Dass unter den Bissinger Hausgärten, die jetzt im Zuge der Innenverdichtung bebaut werden, eine frühe Siedlung liegen könnte, hatten die Archäologen schon vermutet. Eine Prospektion im vergangenen März hat den Verdacht erhärtet. Im Frühjahr und Sommer sind die Befunde dann im Rahmen einer großflächige Rettungsgrabung gesichert worden. Die im historischen Zentrum der 3400 Einwohner zählenden Gemeinde gelegene Siedlung war im frühen Mittelalter, noch vor der ersten schriftlichen Erwähnung des Orts im Jahr 769, angelegt worden. Das Grabungsteam hat die Überreste von größeren Pfostengebäuden und von kleineren, halb in den Boden eingetieften Grubenhäusern gefunden. Ofenstrukturen, Schlacke und verbrannte Erdschichten zeugen von einer frühen Eisenverarbeitung.

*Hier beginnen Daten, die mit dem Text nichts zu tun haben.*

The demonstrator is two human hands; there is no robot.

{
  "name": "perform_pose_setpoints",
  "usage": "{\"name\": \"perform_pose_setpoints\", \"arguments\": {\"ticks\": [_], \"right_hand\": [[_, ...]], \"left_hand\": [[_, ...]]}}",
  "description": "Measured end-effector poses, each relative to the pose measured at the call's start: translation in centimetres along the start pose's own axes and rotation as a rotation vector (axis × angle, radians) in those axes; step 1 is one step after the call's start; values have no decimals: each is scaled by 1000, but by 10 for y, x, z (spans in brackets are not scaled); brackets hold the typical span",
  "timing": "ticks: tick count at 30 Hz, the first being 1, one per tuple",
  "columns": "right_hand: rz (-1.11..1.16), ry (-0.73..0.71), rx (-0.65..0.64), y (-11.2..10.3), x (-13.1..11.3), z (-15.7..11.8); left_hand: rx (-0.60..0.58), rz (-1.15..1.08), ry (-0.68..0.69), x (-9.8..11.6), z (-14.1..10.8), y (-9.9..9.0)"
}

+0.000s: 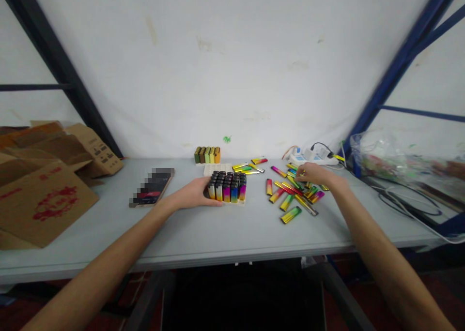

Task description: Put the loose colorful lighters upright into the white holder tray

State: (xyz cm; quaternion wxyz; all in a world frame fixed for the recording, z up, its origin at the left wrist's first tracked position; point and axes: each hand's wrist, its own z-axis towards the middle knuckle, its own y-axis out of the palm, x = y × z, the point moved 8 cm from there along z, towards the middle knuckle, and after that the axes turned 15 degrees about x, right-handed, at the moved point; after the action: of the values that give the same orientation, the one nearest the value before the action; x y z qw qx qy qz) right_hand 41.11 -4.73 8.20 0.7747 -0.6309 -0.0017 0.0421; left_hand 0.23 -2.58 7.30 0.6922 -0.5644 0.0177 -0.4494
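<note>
My left hand (pixel 198 193) is wrapped round the left side of a tray packed with upright lighters (pixel 227 190). Those lighters have dark tops and bodies in silver, pink, blue and yellow. Over a loose pile of shiny multicoloured lighters (pixel 290 189), my right hand (pixel 313 174) reaches down with fingers bent together. Whatever its fingertips pinch, if anything, is hidden among the pile. Between tray and wall lie a few more loose lighters (pixel 250 168). A white empty tray (pixel 217 169) sits just behind the packed one.
Another group of upright green-to-orange lighters (pixel 207 155) stands near the wall. A phone (pixel 154 188) lies left of my left hand, with cardboard boxes (pixel 47 200) beyond. At right are a white power strip (pixel 316 156), cables (pixel 403 200), clear plastic bags (pixel 378 152) and another person's hand (pixel 452 169).
</note>
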Motion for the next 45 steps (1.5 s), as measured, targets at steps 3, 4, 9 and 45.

Derzeit werden die Bissinger Funde in den Werkstätten des Landesamts für Denkmalpflege in mühevoller Handarbeit restauriert. „In zwei Jahren sind wir so weit, dass wir die Funde ausstellen können“, sagt die Werkstattleiterin, Nicole Ebinger-Rist. Dann, so hofft der Bissinger Bürgermeister Marcel Musolf, könnte der Krieger wenigstens für ein paar Tage wieder in seine alte Heimat unter der Teck zurückkehren.